За новый день они одолели всего километров пятнадцать, а то и меньше. Олег и не заметил, как ущелье исчезло, растворившись среди густого, нехоженого бора. Иногда в просветах между деревьями далеко-далеко справа и слева можно было различить плотно стоящие полуовальные холмы, поросшие, словно густыми волосами, зеленым хвойным лесом, но горами назвать это было нельзя. Так, возвышенности.
– Тоже мне, Урал называется, – недовольно бурчал себе под нос Олег, пробиваясь от одного поваленного дерева к другому. – Горный хребет на полконтинента.
Снега здесь было немного – чуть выше колена. Но под его искрящейся гладью скрывались трухлявые и не очень стволы, переплетенные ветки кустарников, острые, как бритва, листья осоки, почему-то совершенно не померзшей за долгую зиму. Копыта по таким бревнам то и дело соскальзывали, один раз заводной скакун свалился, запутавшись в стеблях какой-то стелющейся гадости, похожей листьями на огурцы, а раскрытыми плодами – на конские каштаны.
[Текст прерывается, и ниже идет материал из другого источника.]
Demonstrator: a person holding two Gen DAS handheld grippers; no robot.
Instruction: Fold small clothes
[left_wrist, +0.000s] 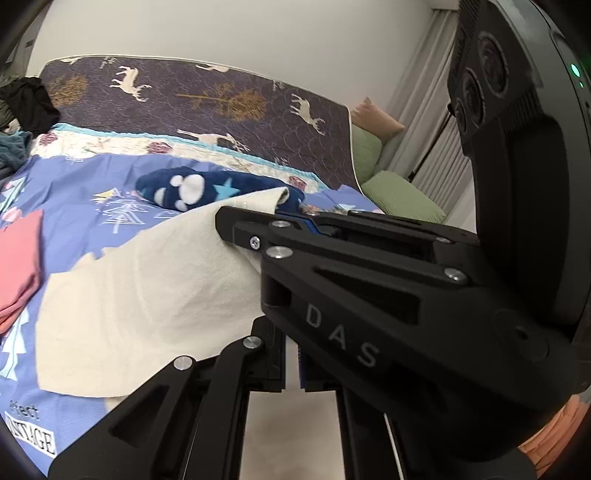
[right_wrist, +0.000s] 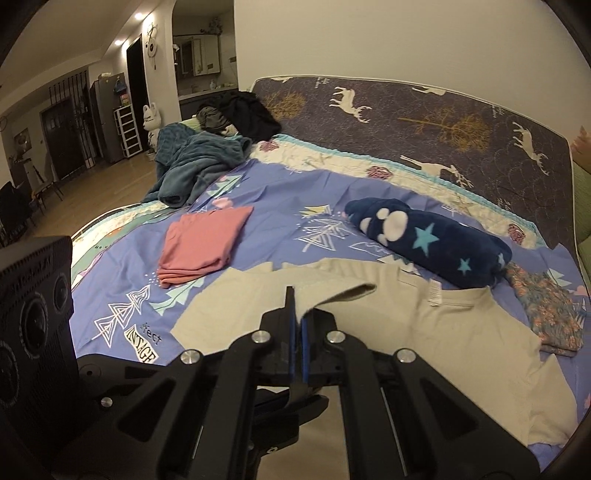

Решив не рисковать, ведун спешился и повел лошадей в поводу, рубя мечом вмерзшие в землю ветви и переплетенные стебли. Утешало только то, что местами заросли расступались, открывая взорам широкие, обрамленные камышами поляны. Или, проще говоря, – замерзшие озера и болота.
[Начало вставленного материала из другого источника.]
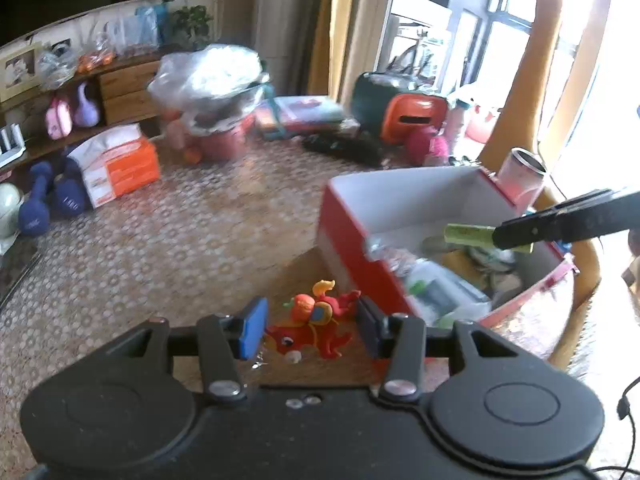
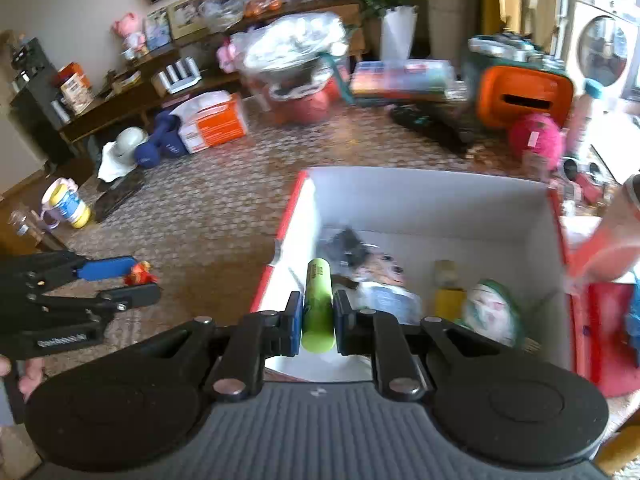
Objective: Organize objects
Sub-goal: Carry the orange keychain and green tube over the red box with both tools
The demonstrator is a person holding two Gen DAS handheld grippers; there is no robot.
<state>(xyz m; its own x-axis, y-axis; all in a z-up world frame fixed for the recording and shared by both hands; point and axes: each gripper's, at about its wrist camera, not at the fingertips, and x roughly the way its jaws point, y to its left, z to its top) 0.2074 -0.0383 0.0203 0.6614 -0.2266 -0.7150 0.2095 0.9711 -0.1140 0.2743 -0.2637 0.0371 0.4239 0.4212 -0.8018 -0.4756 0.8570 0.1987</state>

– Хорошо, до тепла успели, – радовался ведун. – Через пару недель тут будет совершенно непролазная топь.
На границе одной из таких полянок он и остановился на ночлег. Голодные скакуны с готовностью принялись ощипывать торчащие над сугробами толстые коричневые листья рогоза и высокую осоку. Олег же, уставший так, словно тащил весь караван у себя на горбу, рухнул рядом с охапкой валежника, как только огонь начал разгораться возле высокого, темного от плесени пня. Плесень блестела изморозью, но почему-то все равно оставалась черной, как открытый космос. Ведун даже ненадолго заснул, сомлев в тепле костра, и очнулся от убийственного запаха самой настоящей мясной похлебки, сваренной на большой мозговой кости и протомленной хорошенько в жаркой русской печи.
– Что это? – Он поднялся, тряхнул головой, отполз к пню и прислонился к нему спиной.
– Грибы.
– Здорово… – обрадовался было Олег и тут же осекся, увидев возле лошадей берегиню. Лесная наяда, как называла ее Роксалана, предупреждающе покачала головой и исчезла среди камышей. – Что, милая? Опять опята?
– Нормальные совершенно грибы, – повела плечом девушка. – Я несколько съела, и даже не пучит ни чуточки. И лошадям дала попробовать, кушают с удовольствием. А у них инстинкт, они ядовитого жрать не станут.
– Ага, как же, – кивнул Середин. – Твари милые, но безмозглые. Из человеческих рук даже мышьяк слопают и не моргнут. Они же домашние!
Возле скакунов опять появилась берегиня, повела рукой, отчего кони дружно заржали и шарахнулись к деревьям, моментально застряв в наметенных под лещиной сугробах.
– Не ешьте, – снова покачала головой хранительница лесного покоя, но воздействовать чем-то, кроме уговоров, на существ из плоти и крови она не могла.
– Я не буду этим травиться, – категорически мотнул головой ведун.
– Как хочешь, силой кормить не стану, – весело отмахнулась Роксалана. – Но имей в виду, что кроликов из твоих петель я выпустила, и других зверьков тоже, всех до единого. Так что или грибной суп, или суп из снега. Выбирай.
– Каких кроликов, каких зверьков?! – поднялся на ноги Середин. – Где ты их взяла?
– Из тех самых петель, что ты поставил, пока меня тут не было. Вон там, там и там, – указала она в сторону густых ольховых зарослей.
– Я ничего не ставил.
– Ага, как же! – хмыкнула спутница. – Что, я твои петли не узнаю? Волосяные, скрученные. Я их все порезала, а зверей отпустила, пока живы.